Global Warming, in a Picture
On July 15th, the Department of Interior, at the urging of the National Academy of Sciences, released hundreds of satellite images that show the impact global warming is having on the Arctic. Though the images have been public for almost two weeks, the story they tell hasn't lost any of its potency. They are a strong indication that the Arctic—a true natural and international treasure—is changing rapidly, perhaps irrevocably.
The Guardian reports that more than one million square kilometers of Arctic sea ice were absent in 2007 compared to 2006. For scale, that's an area significantly larger than the entire state of Texas (a little less than one-and-a-half Texases, to be exact). One pair of images, taken above the town of Barrow, AK in July of 2006 and 2007, clearly shows this dramatic loss of summer sea ice.
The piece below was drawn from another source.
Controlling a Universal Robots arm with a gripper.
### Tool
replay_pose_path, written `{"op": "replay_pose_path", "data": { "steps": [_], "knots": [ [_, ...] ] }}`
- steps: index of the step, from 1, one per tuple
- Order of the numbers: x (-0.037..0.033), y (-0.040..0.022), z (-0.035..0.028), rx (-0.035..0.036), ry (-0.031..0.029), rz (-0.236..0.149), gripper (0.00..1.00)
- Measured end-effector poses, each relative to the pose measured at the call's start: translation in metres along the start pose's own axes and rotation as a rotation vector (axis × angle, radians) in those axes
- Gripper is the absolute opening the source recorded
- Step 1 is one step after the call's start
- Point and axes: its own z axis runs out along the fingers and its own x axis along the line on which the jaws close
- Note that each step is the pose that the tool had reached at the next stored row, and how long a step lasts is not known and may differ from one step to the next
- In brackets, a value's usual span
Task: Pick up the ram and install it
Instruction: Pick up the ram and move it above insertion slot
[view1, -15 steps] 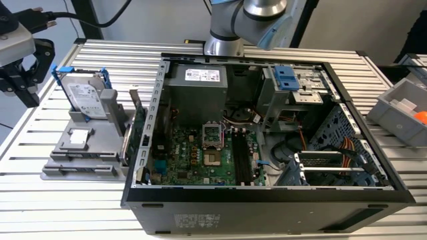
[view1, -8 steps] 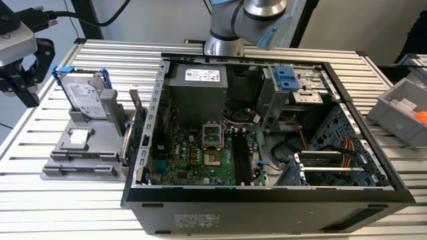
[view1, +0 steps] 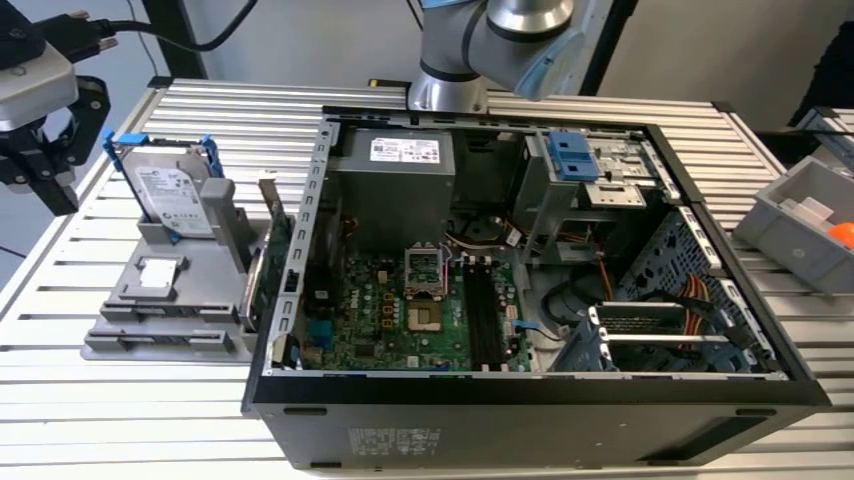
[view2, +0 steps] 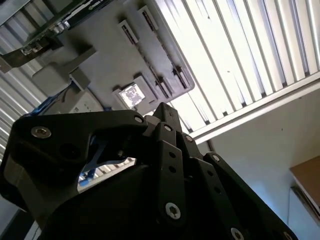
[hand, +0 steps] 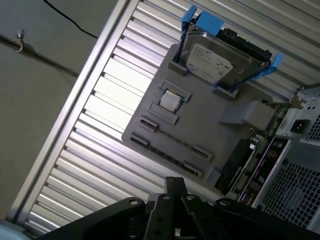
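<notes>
In the exterior view, a big black metal computer case (view1: 534, 420) lay open on a table (view1: 134, 420) made of shiny ribbed metal slats. Inside it was a flat green motherboard (view1: 387, 310) with long black slots (view1: 483, 322). I could not tell if anything sat in them. Just beside the case, on the exterior view's left, was a smooth grey plastic tray (view1: 160, 345). A silver hard drive (view1: 174, 195) in a frame with blue tabs stood up at the back of the tray. A thin green card (view1: 271, 250) with a metal strip stood on its edge between the tray and the case. The black gripper (view1: 54, 195) hung in the air at the far left, near the hard drive, touching nothing. The round silver and blue arm (view1: 494, 40) rose behind the case.

In the second wrist view, the gripper's (view2: 162, 112) flat black bars, dotted with round silver screws, came together at one tip. The jaws looked pressed together with nothing between them. Past the tip lay the grey tray.

In the first wrist view, the tip pointed at the tray's near edge. A long, thin, dark strip ran between two small grey blocks (hand: 150, 122) on the tray. I took it for the ram (hand: 172, 137), seen edge-on, but I could not be sure.
</notes>
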Motion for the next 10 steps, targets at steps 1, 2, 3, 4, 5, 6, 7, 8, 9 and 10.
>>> {"op": "replay_pose_path", "data": {
  "steps": [1, 2, 3, 4, 5, 6, 7, 8, 9, 10],
  "knots": [
    [0.0, 0.0, 0.0, 0.0, 0.0002, -0.004, 0.0],
    [0.0, 0.0, 0.0, 0.0, 0.0003, -0.008, 0.0],
    [0.0, 0.0, 0.0, 0.0, 0.0006, -0.013, 0.0],
    [0.0, 0.0, 0.0, 0.0001, 0.0009, -0.018, 0.0],
    [0.0, 0.0, 0.0, 0.0, 0.0011, -0.023, 0.0],
    [0.0, 0.0, 0.0, 0.0001, 0.0014, -0.03, 0.0],
    [0.0, 0.0, 0.0, 0.0001, 0.0017, -0.038, 0.0],
    [0.0, 0.0, 0.0, 0.0001, 0.0021, -0.047, 0.0],
    [-0.0001, 0.0001, 0.0, 0.0001, 0.0025, -0.056, 0.0],
    [-0.0001, 0.0001, 0.0, 0.0001, 0.0029, -0.065, 0.0]
  ]
}}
Scientists cheered the release of the hi-resolution images, and rightfully so, as their instructional value is indisputable. But much about this story doesn't hit as high a mark. For one, the likelihood of gaining valuable data from similar images in the future is no sure thing. The fleet of U.S. satellites that capture climate data is aging rapidly, and enough federal dollars aren't being spent to ensure they are replaced. Hopefully that will change. Moreover, the recently released images were kept out of the public eye by the Bush administration, a painful reminder of the innumerable opportunities squandered by the science-averse (and reality-averse) political leaders of that dark era.
What's happening in the Arctic is a signal to the rest of the world. The time to act on global warming is now, and half-measures just won't cut it.